### BRIEF
Find the word "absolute" in the records below. List each line containing it.

### DATA SUPPLIED
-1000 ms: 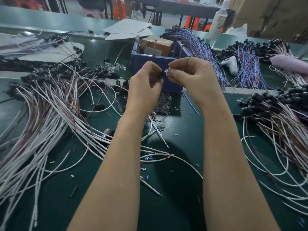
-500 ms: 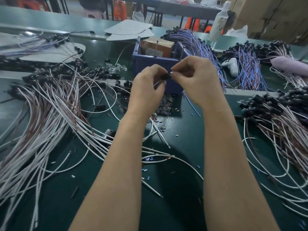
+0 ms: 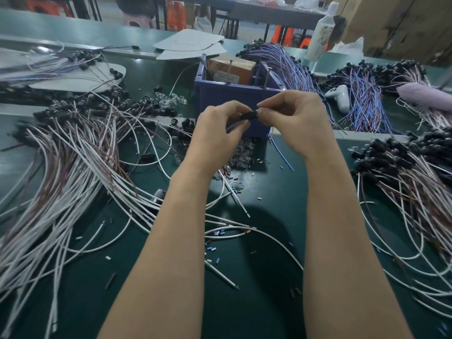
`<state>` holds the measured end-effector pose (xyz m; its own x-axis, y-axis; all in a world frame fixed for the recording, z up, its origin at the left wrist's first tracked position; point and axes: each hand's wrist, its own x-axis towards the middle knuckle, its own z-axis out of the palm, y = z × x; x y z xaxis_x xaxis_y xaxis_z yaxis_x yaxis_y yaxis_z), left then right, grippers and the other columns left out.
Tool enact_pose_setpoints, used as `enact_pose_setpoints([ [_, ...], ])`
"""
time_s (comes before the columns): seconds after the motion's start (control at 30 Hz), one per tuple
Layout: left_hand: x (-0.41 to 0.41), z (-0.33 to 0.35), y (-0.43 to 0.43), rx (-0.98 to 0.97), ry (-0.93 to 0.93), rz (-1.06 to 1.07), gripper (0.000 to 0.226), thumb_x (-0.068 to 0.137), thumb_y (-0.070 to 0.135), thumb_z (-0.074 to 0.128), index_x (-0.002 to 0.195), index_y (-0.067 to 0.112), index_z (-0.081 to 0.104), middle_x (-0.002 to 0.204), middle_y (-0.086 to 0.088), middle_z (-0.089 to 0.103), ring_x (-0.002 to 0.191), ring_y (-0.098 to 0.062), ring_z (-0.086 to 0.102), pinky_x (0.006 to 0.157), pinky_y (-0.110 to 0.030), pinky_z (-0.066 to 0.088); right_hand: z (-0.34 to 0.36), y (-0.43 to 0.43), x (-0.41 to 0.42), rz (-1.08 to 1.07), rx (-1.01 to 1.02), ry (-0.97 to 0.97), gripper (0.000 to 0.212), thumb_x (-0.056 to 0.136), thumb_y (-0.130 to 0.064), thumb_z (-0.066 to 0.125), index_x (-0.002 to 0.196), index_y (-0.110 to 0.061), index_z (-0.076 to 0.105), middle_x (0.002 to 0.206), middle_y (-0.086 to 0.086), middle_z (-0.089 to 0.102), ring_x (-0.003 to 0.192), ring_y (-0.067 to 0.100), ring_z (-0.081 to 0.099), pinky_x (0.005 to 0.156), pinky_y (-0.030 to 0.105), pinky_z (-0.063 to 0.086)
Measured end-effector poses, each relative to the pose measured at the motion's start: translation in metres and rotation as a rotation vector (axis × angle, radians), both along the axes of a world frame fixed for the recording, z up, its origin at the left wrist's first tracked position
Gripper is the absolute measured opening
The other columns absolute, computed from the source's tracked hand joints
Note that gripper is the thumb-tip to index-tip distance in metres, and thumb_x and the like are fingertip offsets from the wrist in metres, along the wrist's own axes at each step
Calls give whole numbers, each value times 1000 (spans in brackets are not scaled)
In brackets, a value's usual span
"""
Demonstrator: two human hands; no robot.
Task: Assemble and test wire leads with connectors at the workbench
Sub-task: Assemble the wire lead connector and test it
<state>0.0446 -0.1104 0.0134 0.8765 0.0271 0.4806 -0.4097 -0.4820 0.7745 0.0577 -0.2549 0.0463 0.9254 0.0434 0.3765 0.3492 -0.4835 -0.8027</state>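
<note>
Head view: left hand (image 3: 217,133) & right hand (image 3: 300,126) both pinch 1 small black connector (image 3: 249,115) between fingertips, held up in front of the blue bin (image 3: 234,104), above the bench (image 3: 256,302). Risk, as I judge it: the part's tiny & mostly covered by fingers, so a skewed push could bend a pin, or it slips & drops among the scraps (image 3: 212,249) below. Count: 2 hands, 1 connector in hand, 1 bin, 2 white-lead piles (image 3: 73,167) (image 3: 415,192), 2 blue-wire bundles (image 3: 291,64) (image 3: 364,108); single leads too many to count.
</note>
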Motion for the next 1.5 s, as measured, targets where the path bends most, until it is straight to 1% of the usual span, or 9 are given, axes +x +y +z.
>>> enact_pose_setpoints([
  [0.2, 2, 1, -2, 64, 9, 25, 21, 88, 11, 62, 107, 18, 69, 97, -5, 66, 99, -15, 60, 88, -20, 47, -6, 0, 2, 33, 34, 13, 15, 80, -6, 71, 78, -21, 70, 73, 0, 70, 73, 16, 69, 77, 27, 56],
  [0.3, 1, 5, -2, 64, -29, 50, 22, 87, 10, 62, 107, 16, 69, 94, -2, 67, 99, -16, 60, 88, -19, 46, -10, 4, 2, 91, 252, 62, 15, 82, -4, 69, 80, -19, 71, 72, -1, 71, 69, 9, 67, 72, 21, 54],
  [0.4, 1, 5, -2, 11, -29, 57, 21, 88, 10, 62, 107, 13, 69, 96, -2, 70, 90, -7, 62, 83, -9, 45, -17, 10, 4, 160, 550, 162, 12, 87, -4, 64, 84, -13, 71, 71, -4, 71, 67, 5, 65, 68, 15, 51],
  [0.5, 1, 3, 0, -1, -4, 71, 20, 89, 11, 60, 107, 12, 69, 91, 2, 68, 81, 1, 59, 73, 2, 40, -21, 15, 8, 143, 644, 220, 10, 88, -4, 63, 83, -9, 69, 69, -1, 70, 64, 6, 65, 65, 15, 52],
  [0.83, 2, 2, -3, 45, -29, 94, 15, 89, 13, 63, 102, 9, 70, 86, -2, 68, 78, -7, 60, 72, -7, 44, -26, 15, 10, 117, 634, 240, 13, 88, -3, 63, 76, -8, 65, 65, 0, 67, 60, 7, 64, 62, 17, 52],
  [1.0, 2, 3, -3, 32, -4, 90, 13, 89, 14, 62, 100, 12, 69, 77, 8, 62, 70, 6, 56, 64, 1, 39, -25, 17, 11, 109, 652, 256, 10, 88, -6, 64, 78, -8, 66, 68, 2, 68, 61, 7, 64, 62, 16, 52],
  [1.17, 4, 1, 0, 21, 82, 59, 13, 89, 19, 63, 100, 17, 68, 78, 12, 61, 72, 8, 56, 65, 2, 40, -26, 18, 10, 114, 553, 292, 9, 87, -6, 65, 79, -8, 67, 73, 7, 68, 69, 15, 65, 74, 25, 56],
  [1.3, 4, 2, 1, 2, 111, 3, 10, 87, 23, 66, 93, 15, 66, 82, 4, 68, 76, -6, 62, 72, -15, 49, -23, 13, 9, 141, 547, 328, 8, 87, -7, 64, 79, -5, 65, 77, 14, 62, 73, 21, 59, 87, 39, 53],
  [1.5, 3, 3, 0, -29, 124, -31, 10, 86, 22, 67, 92, 13, 66, 82, 2, 70, 79, -10, 66, 79, -24, 53, -21, 9, 8, 182, 672, 348, 13, 89, -3, 60, 77, -5, 65, 65, 1, 66, 56, 6, 57, 63, 17, 52],
])
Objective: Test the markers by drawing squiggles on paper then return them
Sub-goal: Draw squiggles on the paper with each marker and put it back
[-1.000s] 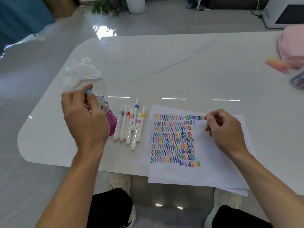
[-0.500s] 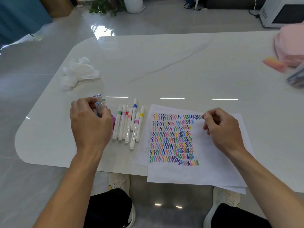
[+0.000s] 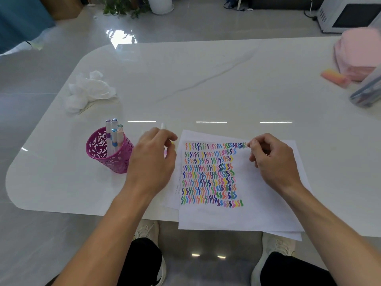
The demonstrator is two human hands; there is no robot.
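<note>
Nearest the camera, two pale shoes (image 3: 145,232) are showing under the counter (image 3: 206,79) edge. On the counter's near edge, at least two sheets of paper (image 3: 263,207) are lying stacked, the lower one peeking out at the left and at the bottom right. Rows of many-coloured squiggles (image 3: 210,174) are filling the left part of the top sheet. A line of small print is running along the lower sheet's left margin, too small to read.

The right hand (image 3: 272,162) is resting on the top sheet beside the first row, clenched loosely with nothing showing in it. The left hand (image 3: 152,162) is hovering just left of the paper, fingers bent down over loose markers lying there. One white marker end (image 3: 163,126) is sticking out beyond the fingers. Whether the hand is grasping anything cannot be told.

Just left of that hand, a magenta cut-out cup (image 3: 107,155) is standing upright, holding five capped markers (image 3: 114,139).

Further back on the left, a crumpled white tissue (image 3: 88,90) is lying. At the far right, one orange block (image 3: 333,77), a clear case (image 3: 369,91) of pens and a pink bundle (image 3: 358,50) are sitting close together.

Beyond the counter, a microwave (image 3: 350,15) and a plant (image 3: 121,7) are sitting on the floor.
</note>
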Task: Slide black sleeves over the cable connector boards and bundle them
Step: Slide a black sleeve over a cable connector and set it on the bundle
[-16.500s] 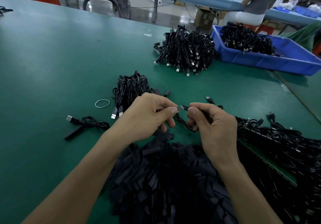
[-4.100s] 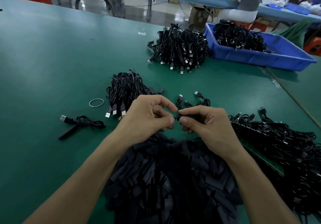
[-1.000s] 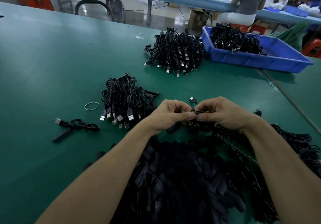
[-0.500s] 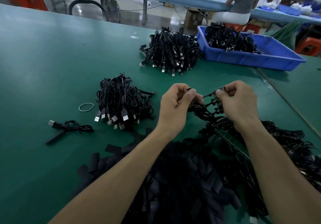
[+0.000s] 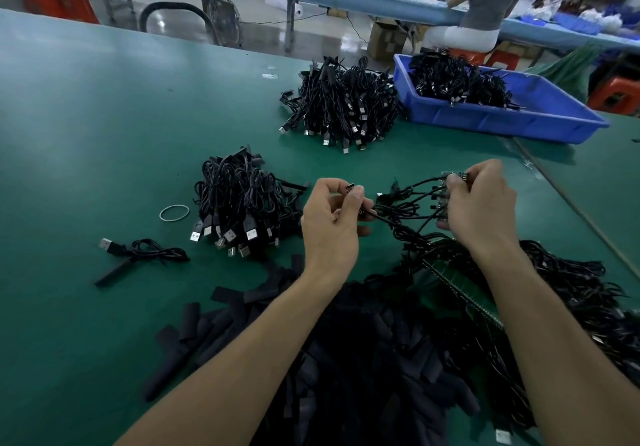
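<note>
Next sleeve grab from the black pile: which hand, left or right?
Left, likely. The left hand pinches only one small connector end and sits nearer the sleeve pile; the right hand grips a whole fan of connector boards.

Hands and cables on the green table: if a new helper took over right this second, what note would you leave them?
Left hand pinches one cable end; right hand grips a fan of connector boards, seemingly unsleeved.
Black sleeves are heaped at the near edge; loose cables lie right; a rubber band lies left.
Looks done: a cable bundle beside the band, a bigger pile farther back, more in the blue bin.
Left: sleeve the held boards, then bundle them.
</note>
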The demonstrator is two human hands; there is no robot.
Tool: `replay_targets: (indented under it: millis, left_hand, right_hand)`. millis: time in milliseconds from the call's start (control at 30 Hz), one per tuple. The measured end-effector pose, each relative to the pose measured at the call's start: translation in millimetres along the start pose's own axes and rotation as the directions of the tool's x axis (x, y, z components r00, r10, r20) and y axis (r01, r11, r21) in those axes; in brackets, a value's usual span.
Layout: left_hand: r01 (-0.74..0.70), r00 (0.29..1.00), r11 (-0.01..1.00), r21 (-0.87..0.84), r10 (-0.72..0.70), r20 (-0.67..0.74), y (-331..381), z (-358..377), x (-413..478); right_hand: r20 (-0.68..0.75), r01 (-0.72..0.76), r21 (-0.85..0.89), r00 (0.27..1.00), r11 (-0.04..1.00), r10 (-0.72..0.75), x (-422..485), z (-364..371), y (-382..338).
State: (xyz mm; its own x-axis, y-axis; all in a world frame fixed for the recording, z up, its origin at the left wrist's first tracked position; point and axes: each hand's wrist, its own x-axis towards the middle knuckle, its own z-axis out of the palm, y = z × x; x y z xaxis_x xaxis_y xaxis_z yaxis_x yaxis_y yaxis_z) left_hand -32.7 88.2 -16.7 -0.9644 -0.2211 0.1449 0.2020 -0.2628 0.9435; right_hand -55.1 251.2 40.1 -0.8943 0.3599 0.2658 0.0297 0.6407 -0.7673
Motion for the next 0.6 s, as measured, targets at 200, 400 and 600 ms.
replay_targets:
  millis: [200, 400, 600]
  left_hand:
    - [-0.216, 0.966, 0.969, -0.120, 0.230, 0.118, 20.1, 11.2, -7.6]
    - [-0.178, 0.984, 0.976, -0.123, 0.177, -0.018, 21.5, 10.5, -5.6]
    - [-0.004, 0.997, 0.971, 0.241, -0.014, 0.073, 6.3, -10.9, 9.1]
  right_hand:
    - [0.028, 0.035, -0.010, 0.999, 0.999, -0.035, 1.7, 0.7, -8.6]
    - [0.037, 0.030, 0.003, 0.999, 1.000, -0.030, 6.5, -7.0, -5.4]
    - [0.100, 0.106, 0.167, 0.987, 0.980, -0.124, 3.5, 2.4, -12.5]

### RESULT BELOW
Gripper is the absolute measured opening
The other columns absolute, computed from the source's tracked hand joints

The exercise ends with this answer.